I’ve spoken to a lawyer, but I see several online will services that are very cheap, including a will and health care power of attorney. Is an online will service sufficient for most people? I’m in the process of figuring out the best way to get a will written as clearly and hopefully as affordably as possible.
Can I state in my will that my life insurance and other money be used to pay off my mortgage, so that I can then leave my home to a family member or friend? Is that a good idea?
““I plan to leave everything to my husband, but I would like my will to state that if he dies before me, our estate will be divided between our families.””
I work as a consultant at my own LLC, taxed as an S corporation, but I have no employees. I live in sunny Florida. Outside of my business bank account, I believe my finances are fairly simple and typical: a few retirement accounts, a primary residence, an investment property, term life insurance. My husband and I have mortgages on two properties, but our first house should be paid off in about seven years.

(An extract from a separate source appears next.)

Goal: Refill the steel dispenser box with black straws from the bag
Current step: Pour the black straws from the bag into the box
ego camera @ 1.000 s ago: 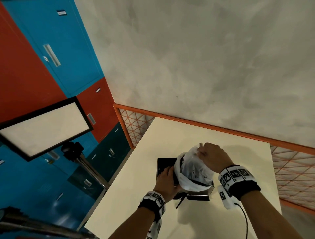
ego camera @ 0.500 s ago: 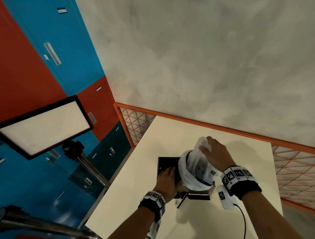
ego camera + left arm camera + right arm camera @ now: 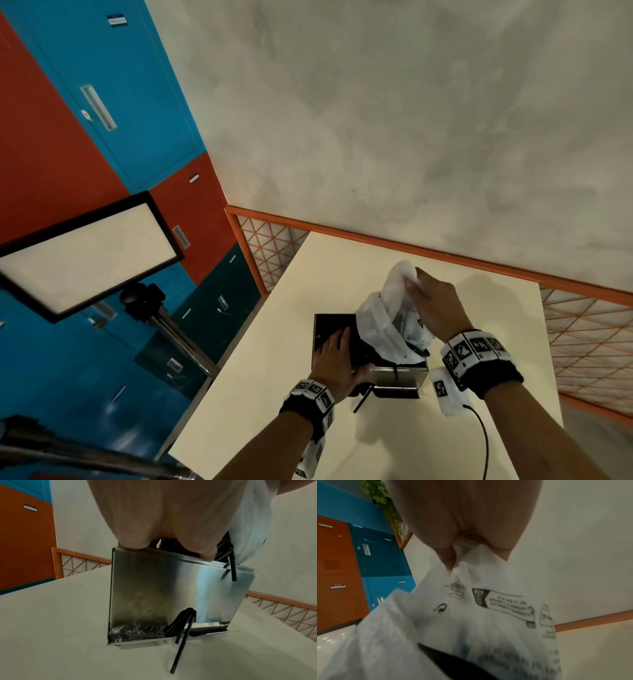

I plan to leave everything to my husband, but I would like my will to state that if he dies before me, our estate will be divided between our families. My in-laws are coming to live with us and I would like them to inherit our house. We have no children, but are very close to our nieces and nephews.
I appreciate any guidance you have on writing a will.
I hope this won’t be necessary for a long time
If you have a home and a business and enough assets to pay off your mortgage, pay for a lawyer. You can cut back on eating out or take one fewer vacation this year if you want to save money, but don’t skimp on making sure your will is rock solid.
You should be able to find a lawyer who can prepare a will for $300 to $500, and a durable power of attorney/living will for the same amount. The latter concerns matters such as end-of-life care and what happens if you become incapacitated for work.
You can instruct the executor of your will to use the assets from your estate to pay off your mortgage. This way you can leave the house free and empty to a third party. Everyone should have a will, even people who are in their twenties and thirties or have no children.
In fact, if you leave your entire estate to your spouse (that is, whatever you own that is treated as separate rather than community property), he too will have to make a will, and his will may or may not be in correspond to your wishes.
“If you leave your own assets to your husband, he will also have to make a will, and that will may or may not be in accordance with your wishes.”
A person making a will or signing a power of attorney must be of sound mind – also known as ‘testamentary capacity’ – and must not be under duress, restraint, fraud or undue influence. But laws vary by state.
For example, in Pennsylvania, each spouse can write a separate will, but you can’t make a will that cuts your spouse out of all probate, according to Karen Ann Ulmer Attorneys at Law, which has offices in that state.
There are many cautionary tales about people who have died without a will – like Prince and Michael Jackson – or have decided to make an online will. A lawyer told me that a wealthy client had written a will through an online service, but forgot to sign it.
If you die without a will or without a legal will – a will that is not notarized or that has some other legal anomaly that makes it invalid – it is left up to the laws in your state to decide who gets what, what can become complicated if your husband dies before you.
And if you write a will, you should review it every three to five years. But it will be many years before your executor has to do the work.
Readers write to me with all kinds of dilemmas.